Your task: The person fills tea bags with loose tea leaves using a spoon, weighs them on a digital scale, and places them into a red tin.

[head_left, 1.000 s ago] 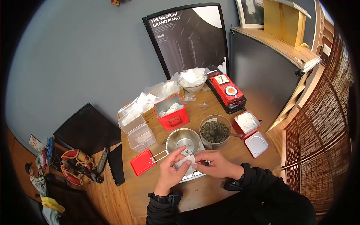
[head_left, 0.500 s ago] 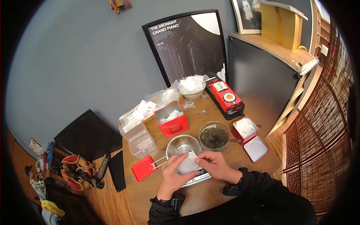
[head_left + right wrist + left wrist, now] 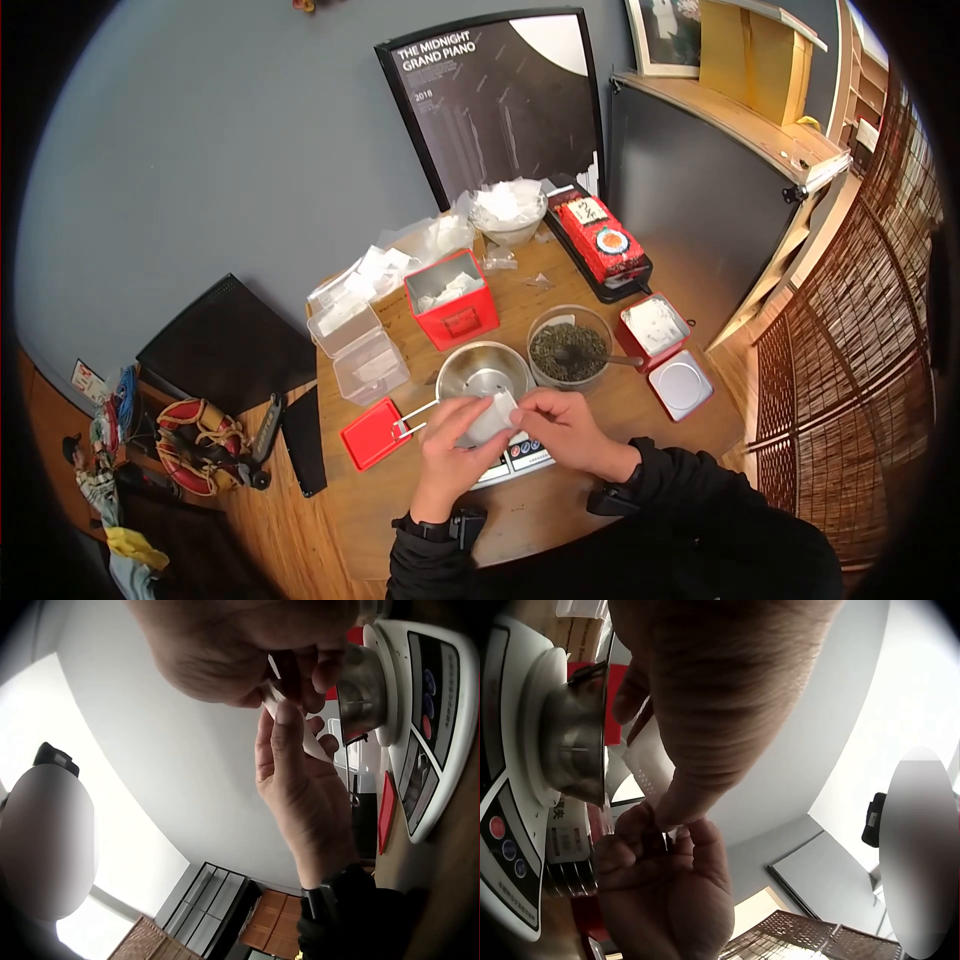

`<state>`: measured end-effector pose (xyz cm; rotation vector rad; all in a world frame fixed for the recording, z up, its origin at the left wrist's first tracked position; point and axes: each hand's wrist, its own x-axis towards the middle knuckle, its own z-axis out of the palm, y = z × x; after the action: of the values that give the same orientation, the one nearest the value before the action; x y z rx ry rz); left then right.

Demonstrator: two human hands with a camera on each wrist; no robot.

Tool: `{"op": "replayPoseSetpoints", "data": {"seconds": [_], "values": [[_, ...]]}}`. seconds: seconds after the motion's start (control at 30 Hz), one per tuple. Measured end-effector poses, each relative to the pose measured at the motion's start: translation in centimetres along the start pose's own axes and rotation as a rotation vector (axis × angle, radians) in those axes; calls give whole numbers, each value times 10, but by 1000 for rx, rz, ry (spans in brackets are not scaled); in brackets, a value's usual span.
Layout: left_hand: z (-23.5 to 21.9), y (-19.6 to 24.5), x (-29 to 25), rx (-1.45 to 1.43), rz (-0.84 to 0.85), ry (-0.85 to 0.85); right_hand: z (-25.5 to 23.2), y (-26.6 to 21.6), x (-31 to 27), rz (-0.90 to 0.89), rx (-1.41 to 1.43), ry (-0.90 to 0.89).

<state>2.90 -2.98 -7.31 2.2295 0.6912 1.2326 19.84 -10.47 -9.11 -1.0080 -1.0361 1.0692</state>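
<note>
My left hand (image 3: 447, 452) holds a small white tea bag (image 3: 492, 420) between thumb and fingers. At the bag's upper right edge, my right hand (image 3: 570, 432) pinches it with thumb and fingertips; in the right wrist view the left thumb (image 3: 286, 742) presses along the bag's face. Both hands are over the near side of a steel pot (image 3: 462, 362) with a wire handle. The pot sits on a white kitchen scale (image 3: 531, 802). Right behind the right hand is a clear bowl (image 3: 604, 330) of dried tea leaves (image 3: 560, 342), with a spoon (image 3: 622, 359) in it.
A red tin (image 3: 458, 328) holding white bags stands behind the pot. To its left are an open clear plastic box (image 3: 372, 368) and a red lid (image 3: 375, 436). On the right are another red tin (image 3: 668, 356) with white contents and its lid (image 3: 682, 387). A bowl (image 3: 512, 234) heaped with white bags stands farther back.
The tea bag looked folded at first, then was spread flat in my left hand, and now stands tilted up. My right fingers have shifted along its edge to the upper right.
</note>
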Motion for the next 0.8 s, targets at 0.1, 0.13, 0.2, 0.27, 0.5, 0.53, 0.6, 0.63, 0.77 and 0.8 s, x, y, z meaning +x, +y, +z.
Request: {"op": "replayPoseSetpoints", "data": {"seconds": [0.1, 0.13, 0.2, 0.27, 0.5, 0.53, 0.6, 0.63, 0.77, 0.8], "values": [[0, 0, 2, 0, -27, -3, 0, -3, -1, 57, -4, -5], [0, -2, 3, 19, 1, 32, 0, -1, 0, 58, 15, -1], [-1, -8, 2, 46, 45, 66, -4, 4, 2, 72, 47, -39], [-1, -12, 3, 60, 78, 93, -2, 5, 3, 26, 70, -41], [-2, -4, 8, 168, 147, 159, 4, -13, 6, -372, -420, -28], [-2, -3, 8, 170, 164, 168, 4, -14, 8, -535, -624, -9], [-4, -3, 7, 162, 161, 155, 4, -14, 10, -599, -720, -19], [-5, -3, 7, 155, 162, 143, 4, -15, 11, -665, -815, -29], [-11, -12, 1, 207, 170, 66, 1, -19, 11, -624, -938, -98], [-12, -13, 0, 187, 162, 31, 0, -19, 12, -620, -977, -126]]}}
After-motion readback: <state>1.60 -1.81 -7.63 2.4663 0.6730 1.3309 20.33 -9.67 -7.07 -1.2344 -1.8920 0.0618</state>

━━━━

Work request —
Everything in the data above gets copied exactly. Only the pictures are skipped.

Task answer —
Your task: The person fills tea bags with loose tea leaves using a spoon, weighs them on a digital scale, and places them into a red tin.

[head_left, 1.000 s ago] 
[head_left, 0.500 s ago] 
[head_left + right wrist + left wrist, now] 

`<state>`: measured end-effector pose (xyz cm; rotation vector rad; all in a world frame fixed for the recording, z up, its origin at the left wrist's first tracked position; point and axes: each hand's wrist, its own x-axis towards the middle knuckle, its own z-axis out of the palm, y = z × x; after the action: of the values that give the same orientation, the one nearest the value before the action; x y z rx ry rz); left then right.

Demonstrator: two human hands with a camera on each wrist; no robot.

Tool: `{"op": "replayPoseSetpoints", "data": {"seconds": [_], "values": [[_, ...]]}}`. seconds: seconds after the motion's start (control at 30 Hz), one per tuple. Measured end-effector poses, each relative to the pose measured at the motion's start: translation in centimetres along the start pose's own axes and rotation as a rotation vector (axis × angle, radians) in those axes; calls give whole numbers, each value times 10, but by 1000 for rx, rz, ry (spans in brackets are not scaled); in brackets, a value's usual span.
Layout: left_hand: z (-23.5 to 21.9), y (-19.6 to 24.5), x (-29 to 25), rx (-1.45 to 1.43), rz (-0.84 to 0.85), ry (-0.85 to 0.85); right_hand: z (-25.5 to 23.2), y (-26.6 to 21.6), x (-31 to 27), rz (-0.90 to 0.89), rx (-1.41 to 1.43), ry (-0.90 to 0.89).

<state>2.90 -2.98 -7.31 2.2295 0.6912 1.2326 19.84 -10.47 -9.11 -1.0080 -1.0361 1.0692</state>
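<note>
My left hand (image 3: 447, 452) holds a small white tea bag (image 3: 492, 420) between thumb and fingers. At the bag's upper right edge, my right hand (image 3: 570, 432) pinches it with thumb and fingertips; in the right wrist view the left thumb (image 3: 286, 742) presses along the bag's face. Both hands are over the near side of a steel pot (image 3: 462, 362) with a wire handle. The pot sits on a white kitchen scale (image 3: 531, 802). Right behind the right hand is a clear bowl (image 3: 604, 330) of dried tea leaves (image 3: 560, 342), with a spoon (image 3: 622, 359) in it.
A red tin (image 3: 458, 328) holding white bags stands behind the pot. To its left are an open clear plastic box (image 3: 372, 368) and a red lid (image 3: 375, 436). On the right are another red tin (image 3: 668, 356) with white contents and its lid (image 3: 682, 387). A bowl (image 3: 512, 234) heaped with white bags stands farther back.
The tea bag looked folded at first, then was spread flat in my left hand, and now stands tilted up. My right fingers have shifted along its edge to the upper right.
</note>
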Motion for the next 0.8 s, targets at 0.1, 0.13, 0.2, 0.27, 0.5, 0.53, 0.6, 0.63, 0.77 and 0.8 s, x, y, z meaning +x, +y, +z.
Request: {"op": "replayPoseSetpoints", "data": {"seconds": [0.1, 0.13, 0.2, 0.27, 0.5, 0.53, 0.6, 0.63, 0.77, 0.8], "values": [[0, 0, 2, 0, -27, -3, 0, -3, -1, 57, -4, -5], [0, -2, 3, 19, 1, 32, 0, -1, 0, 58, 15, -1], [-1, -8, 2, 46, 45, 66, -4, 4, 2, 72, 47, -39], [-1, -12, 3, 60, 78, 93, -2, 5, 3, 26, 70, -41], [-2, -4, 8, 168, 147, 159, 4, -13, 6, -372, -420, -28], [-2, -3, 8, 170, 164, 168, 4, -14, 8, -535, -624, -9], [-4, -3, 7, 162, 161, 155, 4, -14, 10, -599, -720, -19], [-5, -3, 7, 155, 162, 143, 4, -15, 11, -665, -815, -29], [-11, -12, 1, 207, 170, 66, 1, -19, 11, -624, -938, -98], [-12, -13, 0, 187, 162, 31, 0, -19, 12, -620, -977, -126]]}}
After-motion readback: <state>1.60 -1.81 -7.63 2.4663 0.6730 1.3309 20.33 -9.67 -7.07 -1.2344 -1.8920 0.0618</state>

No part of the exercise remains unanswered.